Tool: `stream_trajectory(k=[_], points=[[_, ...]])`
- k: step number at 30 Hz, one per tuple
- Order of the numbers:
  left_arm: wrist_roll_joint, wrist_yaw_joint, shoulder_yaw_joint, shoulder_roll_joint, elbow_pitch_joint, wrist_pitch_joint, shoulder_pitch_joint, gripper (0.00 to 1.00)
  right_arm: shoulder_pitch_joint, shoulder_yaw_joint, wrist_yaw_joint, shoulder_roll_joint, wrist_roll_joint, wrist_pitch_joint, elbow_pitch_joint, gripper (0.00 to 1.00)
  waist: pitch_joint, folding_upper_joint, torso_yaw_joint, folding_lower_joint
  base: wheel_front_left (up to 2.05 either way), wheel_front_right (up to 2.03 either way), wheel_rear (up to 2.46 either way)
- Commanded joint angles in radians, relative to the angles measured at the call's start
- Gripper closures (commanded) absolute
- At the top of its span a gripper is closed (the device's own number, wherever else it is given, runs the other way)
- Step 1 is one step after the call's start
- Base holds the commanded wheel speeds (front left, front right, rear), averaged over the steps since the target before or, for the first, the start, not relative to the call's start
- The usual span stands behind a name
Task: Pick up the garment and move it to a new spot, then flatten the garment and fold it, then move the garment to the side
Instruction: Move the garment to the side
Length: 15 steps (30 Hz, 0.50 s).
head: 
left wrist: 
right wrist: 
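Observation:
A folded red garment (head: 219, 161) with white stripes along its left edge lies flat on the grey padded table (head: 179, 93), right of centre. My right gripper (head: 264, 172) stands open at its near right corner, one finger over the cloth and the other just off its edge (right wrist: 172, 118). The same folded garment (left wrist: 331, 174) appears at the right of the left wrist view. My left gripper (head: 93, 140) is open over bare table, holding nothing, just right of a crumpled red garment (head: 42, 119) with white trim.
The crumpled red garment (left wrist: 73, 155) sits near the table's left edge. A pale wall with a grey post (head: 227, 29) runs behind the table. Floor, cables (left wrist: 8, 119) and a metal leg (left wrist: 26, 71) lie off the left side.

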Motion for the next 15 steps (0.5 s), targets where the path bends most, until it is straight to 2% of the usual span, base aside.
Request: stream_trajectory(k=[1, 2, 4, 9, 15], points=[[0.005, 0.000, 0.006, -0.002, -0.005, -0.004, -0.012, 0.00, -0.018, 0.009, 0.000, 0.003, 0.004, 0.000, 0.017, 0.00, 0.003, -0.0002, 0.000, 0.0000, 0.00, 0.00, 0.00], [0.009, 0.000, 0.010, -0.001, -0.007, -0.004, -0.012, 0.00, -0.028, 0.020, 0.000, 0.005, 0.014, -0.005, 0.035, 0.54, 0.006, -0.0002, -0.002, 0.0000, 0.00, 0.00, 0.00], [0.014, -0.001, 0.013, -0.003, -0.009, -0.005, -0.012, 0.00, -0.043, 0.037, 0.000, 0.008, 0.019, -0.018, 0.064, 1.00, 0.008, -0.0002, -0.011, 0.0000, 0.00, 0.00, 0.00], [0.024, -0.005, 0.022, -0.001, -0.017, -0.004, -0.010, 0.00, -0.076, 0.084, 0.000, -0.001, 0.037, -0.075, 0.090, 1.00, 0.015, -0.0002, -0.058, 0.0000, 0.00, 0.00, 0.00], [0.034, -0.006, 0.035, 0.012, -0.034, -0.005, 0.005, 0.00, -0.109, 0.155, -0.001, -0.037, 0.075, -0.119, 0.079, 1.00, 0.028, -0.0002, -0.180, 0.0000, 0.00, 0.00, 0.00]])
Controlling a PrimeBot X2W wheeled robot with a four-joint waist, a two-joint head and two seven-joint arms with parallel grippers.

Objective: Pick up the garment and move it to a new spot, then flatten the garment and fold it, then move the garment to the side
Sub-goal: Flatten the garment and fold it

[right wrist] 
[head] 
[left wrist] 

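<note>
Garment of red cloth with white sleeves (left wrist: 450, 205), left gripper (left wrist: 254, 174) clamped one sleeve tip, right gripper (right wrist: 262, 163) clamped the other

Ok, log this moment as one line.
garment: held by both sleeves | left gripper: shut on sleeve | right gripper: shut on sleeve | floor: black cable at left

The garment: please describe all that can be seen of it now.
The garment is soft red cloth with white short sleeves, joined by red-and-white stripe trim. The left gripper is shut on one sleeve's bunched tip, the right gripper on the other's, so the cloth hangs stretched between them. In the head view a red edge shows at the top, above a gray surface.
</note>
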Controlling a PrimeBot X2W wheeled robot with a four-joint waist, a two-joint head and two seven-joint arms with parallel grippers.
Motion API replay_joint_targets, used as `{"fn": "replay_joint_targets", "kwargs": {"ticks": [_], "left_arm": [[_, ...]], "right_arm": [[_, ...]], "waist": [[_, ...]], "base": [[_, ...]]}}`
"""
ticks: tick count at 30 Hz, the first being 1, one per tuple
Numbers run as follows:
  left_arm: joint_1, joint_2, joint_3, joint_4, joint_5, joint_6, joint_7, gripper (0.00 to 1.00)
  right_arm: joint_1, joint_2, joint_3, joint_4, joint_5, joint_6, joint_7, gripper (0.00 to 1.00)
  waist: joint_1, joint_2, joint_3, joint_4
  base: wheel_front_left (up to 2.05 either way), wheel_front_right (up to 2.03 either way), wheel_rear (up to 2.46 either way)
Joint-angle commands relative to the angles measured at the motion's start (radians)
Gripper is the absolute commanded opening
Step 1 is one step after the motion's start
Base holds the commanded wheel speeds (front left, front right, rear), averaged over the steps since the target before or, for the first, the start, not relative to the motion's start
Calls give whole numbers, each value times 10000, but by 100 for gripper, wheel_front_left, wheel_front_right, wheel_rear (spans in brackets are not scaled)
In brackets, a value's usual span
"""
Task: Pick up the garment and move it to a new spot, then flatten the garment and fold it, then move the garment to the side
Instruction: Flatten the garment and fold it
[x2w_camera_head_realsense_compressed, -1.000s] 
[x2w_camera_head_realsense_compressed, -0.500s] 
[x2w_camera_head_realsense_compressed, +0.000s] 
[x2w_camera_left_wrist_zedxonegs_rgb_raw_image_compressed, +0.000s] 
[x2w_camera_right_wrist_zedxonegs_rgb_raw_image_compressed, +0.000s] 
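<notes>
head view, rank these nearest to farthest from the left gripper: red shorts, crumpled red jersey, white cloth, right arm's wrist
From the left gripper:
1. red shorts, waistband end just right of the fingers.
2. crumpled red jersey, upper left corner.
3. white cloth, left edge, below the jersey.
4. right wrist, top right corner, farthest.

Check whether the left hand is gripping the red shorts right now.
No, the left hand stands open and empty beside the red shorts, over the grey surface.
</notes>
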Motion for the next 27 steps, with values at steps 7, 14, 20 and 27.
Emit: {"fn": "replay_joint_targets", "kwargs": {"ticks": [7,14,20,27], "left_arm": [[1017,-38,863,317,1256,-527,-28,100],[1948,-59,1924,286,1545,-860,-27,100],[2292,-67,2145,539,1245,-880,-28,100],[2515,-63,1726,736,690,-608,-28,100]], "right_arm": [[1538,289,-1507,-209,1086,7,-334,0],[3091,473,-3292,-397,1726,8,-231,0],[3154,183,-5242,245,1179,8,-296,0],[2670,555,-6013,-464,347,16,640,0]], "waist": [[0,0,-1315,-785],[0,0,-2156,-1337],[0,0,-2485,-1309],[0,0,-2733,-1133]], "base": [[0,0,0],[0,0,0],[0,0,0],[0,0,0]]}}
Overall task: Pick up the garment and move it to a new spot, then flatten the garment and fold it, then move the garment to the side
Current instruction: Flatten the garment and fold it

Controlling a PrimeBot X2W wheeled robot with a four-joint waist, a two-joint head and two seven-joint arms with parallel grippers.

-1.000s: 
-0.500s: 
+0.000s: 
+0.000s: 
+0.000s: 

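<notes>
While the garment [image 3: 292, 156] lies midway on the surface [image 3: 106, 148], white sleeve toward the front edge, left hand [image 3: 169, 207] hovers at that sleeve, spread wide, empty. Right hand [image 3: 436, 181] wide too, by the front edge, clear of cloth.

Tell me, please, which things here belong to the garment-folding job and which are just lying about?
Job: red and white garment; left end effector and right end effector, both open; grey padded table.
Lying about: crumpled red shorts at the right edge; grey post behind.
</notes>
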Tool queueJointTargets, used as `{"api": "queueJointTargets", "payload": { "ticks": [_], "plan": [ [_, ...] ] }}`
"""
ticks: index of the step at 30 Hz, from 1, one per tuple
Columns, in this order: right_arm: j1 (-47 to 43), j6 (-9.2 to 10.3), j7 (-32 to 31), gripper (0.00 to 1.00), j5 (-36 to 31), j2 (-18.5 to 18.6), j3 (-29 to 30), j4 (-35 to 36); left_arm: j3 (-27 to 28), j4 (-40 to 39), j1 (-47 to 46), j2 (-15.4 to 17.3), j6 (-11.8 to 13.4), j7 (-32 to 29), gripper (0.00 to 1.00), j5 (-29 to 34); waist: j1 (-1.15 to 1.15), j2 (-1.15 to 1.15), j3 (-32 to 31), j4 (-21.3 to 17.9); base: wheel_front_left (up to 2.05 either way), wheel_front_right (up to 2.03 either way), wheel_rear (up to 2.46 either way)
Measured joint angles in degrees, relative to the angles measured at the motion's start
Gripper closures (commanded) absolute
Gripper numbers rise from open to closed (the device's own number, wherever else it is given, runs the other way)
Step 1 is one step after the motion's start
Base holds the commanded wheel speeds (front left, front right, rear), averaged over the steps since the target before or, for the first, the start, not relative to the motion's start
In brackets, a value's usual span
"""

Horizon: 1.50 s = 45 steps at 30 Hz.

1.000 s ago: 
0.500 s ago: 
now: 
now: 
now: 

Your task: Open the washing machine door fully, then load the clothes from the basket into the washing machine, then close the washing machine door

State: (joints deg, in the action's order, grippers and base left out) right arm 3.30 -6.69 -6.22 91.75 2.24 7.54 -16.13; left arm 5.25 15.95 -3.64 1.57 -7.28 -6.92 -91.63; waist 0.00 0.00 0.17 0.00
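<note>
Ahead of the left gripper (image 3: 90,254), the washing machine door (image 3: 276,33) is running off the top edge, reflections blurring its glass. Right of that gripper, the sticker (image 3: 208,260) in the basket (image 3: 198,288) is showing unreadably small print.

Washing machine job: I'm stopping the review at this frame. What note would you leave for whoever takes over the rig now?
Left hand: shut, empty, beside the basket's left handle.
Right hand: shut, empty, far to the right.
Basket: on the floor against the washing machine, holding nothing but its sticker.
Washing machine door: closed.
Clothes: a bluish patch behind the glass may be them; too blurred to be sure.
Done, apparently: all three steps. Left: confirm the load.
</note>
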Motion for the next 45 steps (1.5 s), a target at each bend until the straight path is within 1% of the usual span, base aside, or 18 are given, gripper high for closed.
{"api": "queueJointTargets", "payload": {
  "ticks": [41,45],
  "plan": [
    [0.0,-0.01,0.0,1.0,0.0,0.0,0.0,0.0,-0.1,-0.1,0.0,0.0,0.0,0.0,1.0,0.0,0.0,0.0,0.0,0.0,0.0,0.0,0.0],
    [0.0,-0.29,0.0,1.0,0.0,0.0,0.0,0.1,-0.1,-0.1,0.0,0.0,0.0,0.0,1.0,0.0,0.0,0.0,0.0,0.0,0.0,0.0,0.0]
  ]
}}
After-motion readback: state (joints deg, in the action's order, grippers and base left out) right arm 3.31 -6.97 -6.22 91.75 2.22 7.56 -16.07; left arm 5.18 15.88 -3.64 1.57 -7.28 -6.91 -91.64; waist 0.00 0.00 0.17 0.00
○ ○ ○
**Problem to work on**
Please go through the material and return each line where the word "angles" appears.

**Exercise solution**
- Commanded joint angles in radians, relative to the angles measured at the call's start
Joint-angle commands relative to the angles measured at the motion's start (radians)
Measured joint angles in degrees, relative to the angles measured at the motion's start

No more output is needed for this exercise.